L’insostenibile dipendenza dal cellulare
Come Bill Murray in Giappone. Mi sono bastate 24h a Milano senza il cellulare lasciato a Firenze. E poco importa se sono state 12h come maliziosamente fa notare Arianna, il dramma è che a me sono sembrate 48h di pura incomunicabilità.
E provo un pizzico di imbarazzo a scrivere che quando me ne sono accorto a Santa Maria Novella la prima reazione è stata non parto e corro a riprenderlo, che se non c’era Ezio con me avrei sicuramente preso il treno dopo.
E solo ora riesco a sorridere nel ripensarmi perso la sera tra le strade vicino a Sempione, a cercare un albergo a cui avrei avuto accesso solo mostrando un QR code che ovviamente non avevo più, a ritrovarmi a parlare con degli estranei per chiedere informazioni come se fossimo tornati negli anni ’90, a cercare rifugio in brandelli di memoria spaziale per ricordare strade e tradurre indicazioni di gente non più abituata a darle, a cenare davvero da solo cercando di origliare scampoli di conversazioni altrui, a rileggere gli ingredienti del sapone liquido in bagno senza coloranti artificiali e profumato senza allergeni.

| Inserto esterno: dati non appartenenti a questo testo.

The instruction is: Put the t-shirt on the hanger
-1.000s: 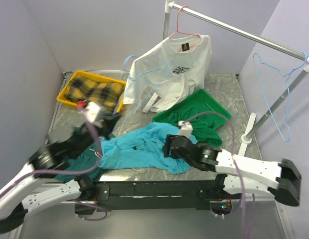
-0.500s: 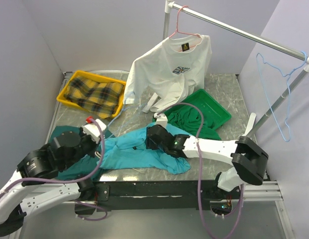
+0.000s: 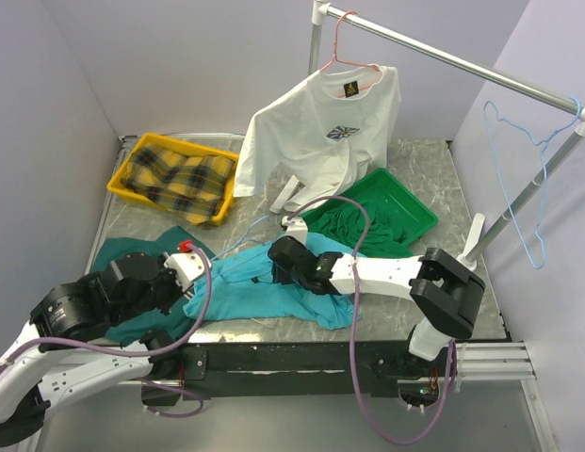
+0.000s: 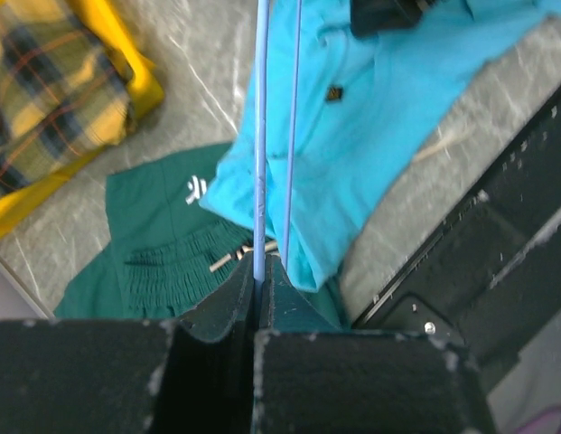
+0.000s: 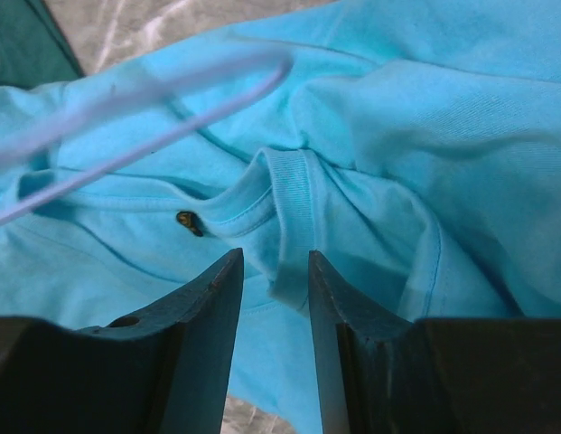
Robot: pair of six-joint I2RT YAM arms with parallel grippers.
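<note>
The step in hand looks like opening the neck so the hanger can be fed in. The t-shirt (image 3: pixel 264 294) lies crumpled on the table (image 3: pixel 433 160) toward 6 o'clock in the top view, close to the near edge. Its left end overlaps a dark green garment (image 3: pixel 132 325).

The left claw (image 4: pixel 259 276) is clamped tight on the hanger (image 4: pixel 260 136). The right claw (image 5: pixel 271 271) straddles the raised fold of the collar (image 5: pixel 294 199), its jaws apart with the ribbed band between them. Whether they already pinch the cloth cannot be told.

The hanger's long axis runs from the left claw toward 2 o'clock in the top view. Its two wires lie nearly parallel, and its rounded far end lies over the shirt at about 10 o'clock from the collar in the right wrist view.

The shirt's long axis lies roughly 9 to 3 o'clock. The neck sits on its far side, with the dark label (image 5: pixel 186 221) showing inside it.

The next move probably calls for a firm pinch on one layer of the collar only. A small lift would then hold the neck agape while the hanger's end slides in.
</note>
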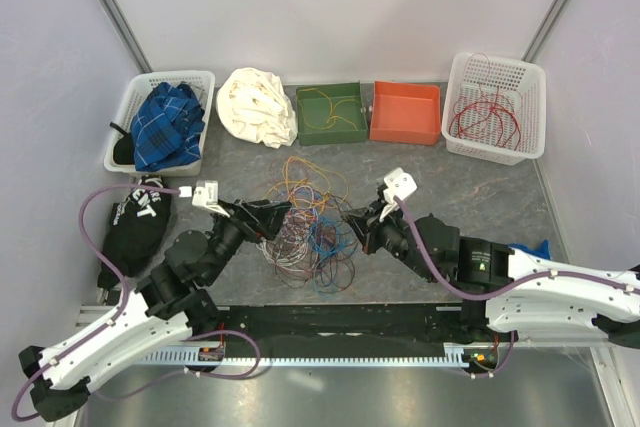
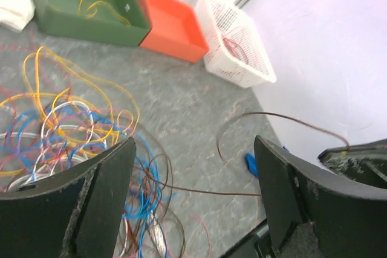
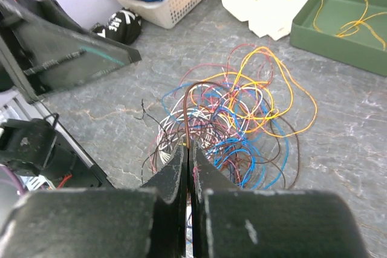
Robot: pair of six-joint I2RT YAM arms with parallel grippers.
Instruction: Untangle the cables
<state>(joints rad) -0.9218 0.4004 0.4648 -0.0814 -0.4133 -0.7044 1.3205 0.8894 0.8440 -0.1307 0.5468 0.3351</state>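
At right gripper, one cable, pinched

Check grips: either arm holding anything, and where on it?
The right gripper is shut on a brown cable, pinched along its length between the fingers. The left gripper is open, holding nothing.

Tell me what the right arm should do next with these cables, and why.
Probably draw the right gripper slowly back from the tangle. Its fingers look shut on a brown cable that arcs up out of the pile, while the left gripper is open. A gentle pull should show whether that strand slides free.
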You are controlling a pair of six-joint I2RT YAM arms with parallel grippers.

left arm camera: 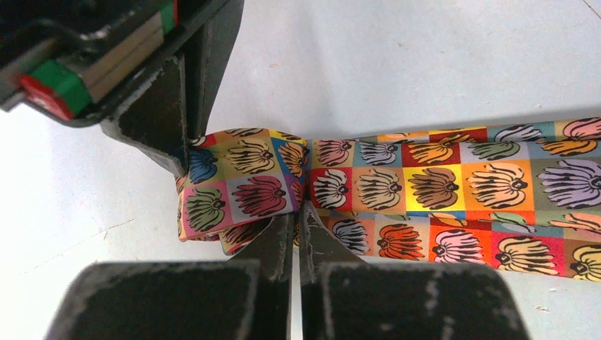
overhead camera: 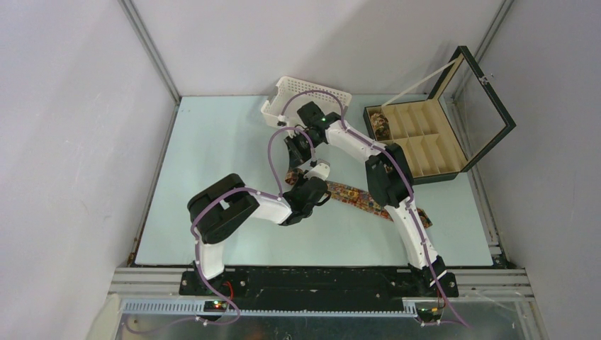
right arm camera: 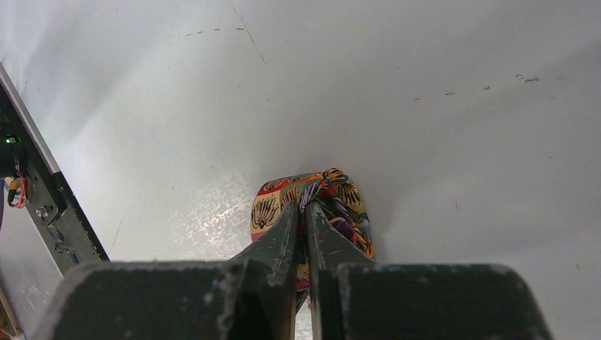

Potrei sprecarmi nella retorica del ritrovare una dimensione interiore, dell’alzare di nuovo la testa, della bellezza dell’attaccare bottone col cameriere in pizzeria.
Ma la verità, amara, è che come in tutte le dipendenze l’astinenza mi ha fatto male.
E come in tutte le dipendenze un gruppo di auto-aiuto può essere di supporto.
Qual è la vostra relazione con lo smartphone?